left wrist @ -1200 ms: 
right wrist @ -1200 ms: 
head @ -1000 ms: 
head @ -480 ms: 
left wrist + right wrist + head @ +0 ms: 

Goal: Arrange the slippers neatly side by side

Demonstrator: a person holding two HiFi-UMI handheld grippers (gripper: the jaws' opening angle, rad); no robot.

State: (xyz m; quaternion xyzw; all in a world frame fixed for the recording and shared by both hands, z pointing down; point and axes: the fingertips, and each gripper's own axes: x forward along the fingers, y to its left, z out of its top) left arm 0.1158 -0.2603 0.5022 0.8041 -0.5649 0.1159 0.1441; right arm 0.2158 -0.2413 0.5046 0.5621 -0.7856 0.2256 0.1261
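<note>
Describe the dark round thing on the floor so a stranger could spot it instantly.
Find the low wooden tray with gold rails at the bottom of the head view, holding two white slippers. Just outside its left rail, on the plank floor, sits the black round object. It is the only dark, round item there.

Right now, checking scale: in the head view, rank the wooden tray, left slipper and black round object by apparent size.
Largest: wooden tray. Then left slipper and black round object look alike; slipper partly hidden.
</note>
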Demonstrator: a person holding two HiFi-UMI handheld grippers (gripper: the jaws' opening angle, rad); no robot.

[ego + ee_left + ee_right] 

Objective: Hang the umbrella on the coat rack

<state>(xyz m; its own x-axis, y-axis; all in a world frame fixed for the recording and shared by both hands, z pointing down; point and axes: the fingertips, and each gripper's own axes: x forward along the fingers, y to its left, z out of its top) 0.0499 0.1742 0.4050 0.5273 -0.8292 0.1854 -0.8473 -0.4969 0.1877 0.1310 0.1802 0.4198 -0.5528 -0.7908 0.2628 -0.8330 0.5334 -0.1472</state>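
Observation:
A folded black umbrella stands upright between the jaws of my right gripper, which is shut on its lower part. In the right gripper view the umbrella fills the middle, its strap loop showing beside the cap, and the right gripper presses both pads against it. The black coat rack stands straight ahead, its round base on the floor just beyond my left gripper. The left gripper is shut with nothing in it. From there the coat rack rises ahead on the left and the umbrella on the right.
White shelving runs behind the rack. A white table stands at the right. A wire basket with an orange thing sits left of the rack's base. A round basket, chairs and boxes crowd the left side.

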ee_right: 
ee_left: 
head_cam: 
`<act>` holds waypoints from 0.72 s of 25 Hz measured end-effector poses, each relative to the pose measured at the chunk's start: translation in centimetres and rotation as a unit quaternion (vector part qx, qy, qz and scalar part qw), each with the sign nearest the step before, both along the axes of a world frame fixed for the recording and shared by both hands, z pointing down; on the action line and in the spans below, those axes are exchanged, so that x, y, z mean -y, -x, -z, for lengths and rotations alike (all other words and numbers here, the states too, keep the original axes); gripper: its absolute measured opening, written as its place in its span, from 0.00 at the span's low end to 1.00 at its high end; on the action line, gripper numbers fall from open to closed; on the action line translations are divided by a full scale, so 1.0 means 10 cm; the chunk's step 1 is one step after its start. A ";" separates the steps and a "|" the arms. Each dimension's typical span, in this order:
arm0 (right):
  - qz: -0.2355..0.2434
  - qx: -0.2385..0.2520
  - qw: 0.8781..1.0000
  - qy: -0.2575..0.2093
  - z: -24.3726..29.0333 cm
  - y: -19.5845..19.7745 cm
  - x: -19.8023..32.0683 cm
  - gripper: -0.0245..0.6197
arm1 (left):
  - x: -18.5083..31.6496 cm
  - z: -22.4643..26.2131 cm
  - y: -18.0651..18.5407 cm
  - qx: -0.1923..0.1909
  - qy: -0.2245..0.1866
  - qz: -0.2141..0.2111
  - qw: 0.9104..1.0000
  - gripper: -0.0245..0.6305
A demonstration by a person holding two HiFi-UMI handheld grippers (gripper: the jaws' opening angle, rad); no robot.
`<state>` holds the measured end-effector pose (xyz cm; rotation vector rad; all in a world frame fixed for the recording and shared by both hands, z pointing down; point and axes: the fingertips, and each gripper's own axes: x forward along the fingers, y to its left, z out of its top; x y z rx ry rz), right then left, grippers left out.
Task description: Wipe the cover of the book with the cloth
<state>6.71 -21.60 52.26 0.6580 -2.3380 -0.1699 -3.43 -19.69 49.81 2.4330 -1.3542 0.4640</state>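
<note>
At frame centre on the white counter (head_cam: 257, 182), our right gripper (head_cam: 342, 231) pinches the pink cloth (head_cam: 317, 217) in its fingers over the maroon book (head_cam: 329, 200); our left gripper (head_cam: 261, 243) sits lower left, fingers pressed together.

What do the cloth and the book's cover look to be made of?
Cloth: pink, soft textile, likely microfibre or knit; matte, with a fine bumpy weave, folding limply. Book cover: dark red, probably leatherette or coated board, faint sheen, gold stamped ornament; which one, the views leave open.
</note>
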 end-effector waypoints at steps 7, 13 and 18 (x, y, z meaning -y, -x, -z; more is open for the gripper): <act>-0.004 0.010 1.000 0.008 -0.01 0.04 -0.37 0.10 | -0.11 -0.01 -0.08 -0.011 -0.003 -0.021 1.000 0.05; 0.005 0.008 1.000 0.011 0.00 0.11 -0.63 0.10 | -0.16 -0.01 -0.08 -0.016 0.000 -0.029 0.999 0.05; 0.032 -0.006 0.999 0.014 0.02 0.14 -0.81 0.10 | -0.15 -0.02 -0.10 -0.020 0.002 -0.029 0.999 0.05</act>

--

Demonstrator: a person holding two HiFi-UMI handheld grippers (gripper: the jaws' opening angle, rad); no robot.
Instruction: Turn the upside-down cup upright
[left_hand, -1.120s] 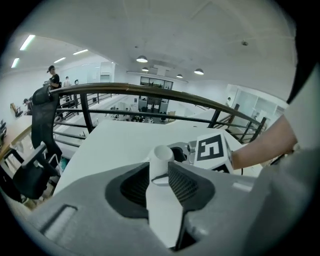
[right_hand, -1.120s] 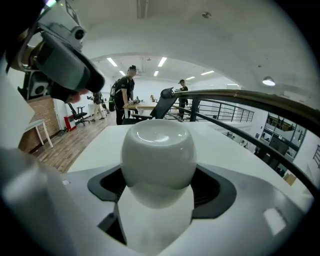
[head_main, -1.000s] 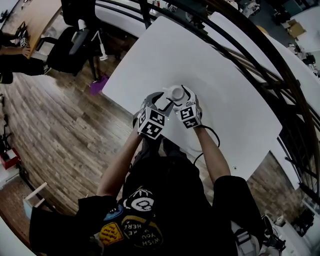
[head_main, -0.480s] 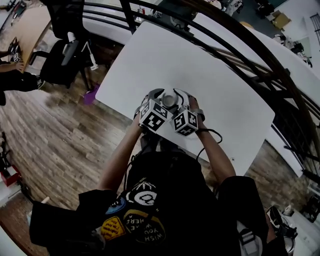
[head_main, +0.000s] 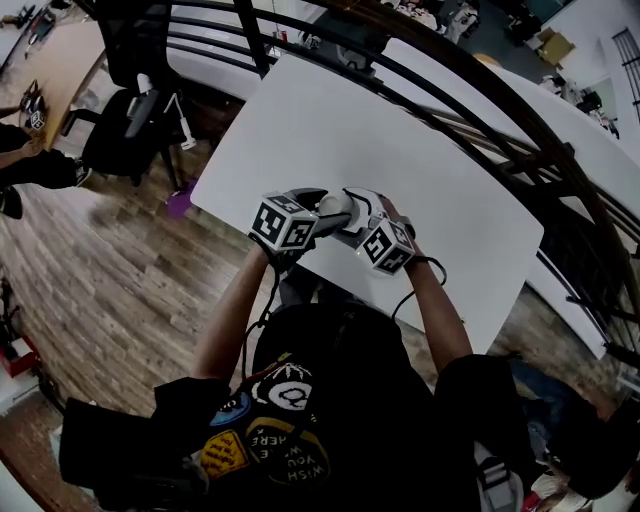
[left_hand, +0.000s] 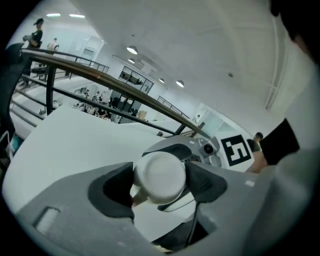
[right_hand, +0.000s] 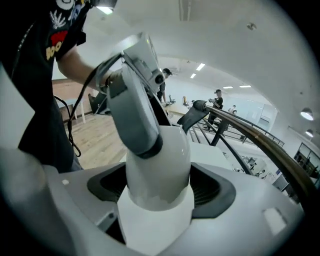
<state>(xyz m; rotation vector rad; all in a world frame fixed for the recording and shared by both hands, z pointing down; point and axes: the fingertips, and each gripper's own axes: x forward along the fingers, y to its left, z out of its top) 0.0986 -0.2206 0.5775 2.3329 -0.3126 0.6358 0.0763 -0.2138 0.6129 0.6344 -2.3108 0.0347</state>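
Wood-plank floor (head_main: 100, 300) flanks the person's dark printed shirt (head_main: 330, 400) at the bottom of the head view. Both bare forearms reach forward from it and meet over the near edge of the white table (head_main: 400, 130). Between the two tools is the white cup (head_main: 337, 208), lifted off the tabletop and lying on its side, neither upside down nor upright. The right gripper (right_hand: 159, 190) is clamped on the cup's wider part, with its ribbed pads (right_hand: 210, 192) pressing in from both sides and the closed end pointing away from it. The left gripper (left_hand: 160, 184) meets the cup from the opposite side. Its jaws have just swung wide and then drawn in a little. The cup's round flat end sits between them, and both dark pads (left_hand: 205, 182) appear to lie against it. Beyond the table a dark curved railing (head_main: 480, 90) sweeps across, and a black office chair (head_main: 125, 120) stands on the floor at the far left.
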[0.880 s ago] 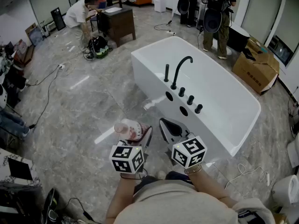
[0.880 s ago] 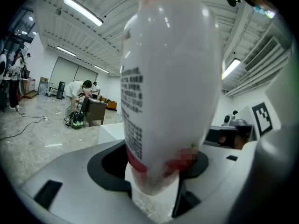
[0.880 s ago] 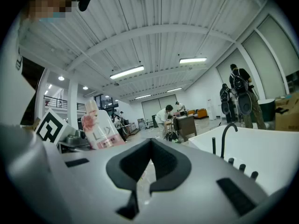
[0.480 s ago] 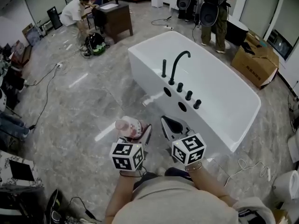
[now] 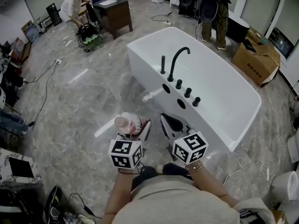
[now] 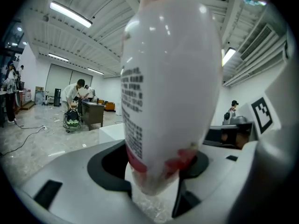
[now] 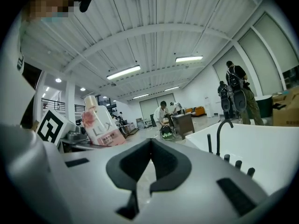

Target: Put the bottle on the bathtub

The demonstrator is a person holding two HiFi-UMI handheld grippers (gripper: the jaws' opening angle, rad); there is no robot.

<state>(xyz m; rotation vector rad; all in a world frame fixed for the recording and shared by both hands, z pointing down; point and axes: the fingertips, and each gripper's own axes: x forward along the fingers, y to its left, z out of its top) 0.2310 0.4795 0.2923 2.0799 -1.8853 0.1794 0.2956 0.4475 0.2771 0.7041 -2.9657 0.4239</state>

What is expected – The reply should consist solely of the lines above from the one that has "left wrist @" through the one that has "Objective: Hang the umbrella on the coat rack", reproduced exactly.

Exercise output –
left wrist @ -1200 ms: 
right wrist @ -1200 ms: 
head @ -1000 ms: 
head @ -480 ms: 
left wrist + right wrist + head @ +0 ms: 

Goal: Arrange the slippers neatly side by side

Demonstrator: a person holding two HiFi-UMI handheld grippers (gripper: the jaws' opening angle, rad); no robot.

State: (xyz m; quaternion xyzw; all in a world frame fixed for the recording and shared by both hands, z pointing down; point and axes: the fingertips, and each gripper's own axes: x forward along the fingers, y to its left, z out of its top) left arm 0.1158 -0.2603 0.5022 0.8041 -0.5649 0.1159 0.1441; right arm 0.2158 -0.2413 0.5046 0.5621 -0.7856 0.2256 0.1261
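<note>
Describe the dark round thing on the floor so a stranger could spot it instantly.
Find the low wooden tray with gold rails at the bottom of the head view, holding two white slippers. Just outside its left rail, on the plank floor, sits the black round object. It is the only dark, round item there.

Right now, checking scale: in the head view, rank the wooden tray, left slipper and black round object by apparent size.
Largest: wooden tray. Then left slipper and black round object look alike; slipper partly hidden.
</note>
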Demonstrator: a person holding two HiFi-UMI handheld grippers (gripper: the jaws' opening angle, rad); no robot.

[ego + ee_left + ee_right] 

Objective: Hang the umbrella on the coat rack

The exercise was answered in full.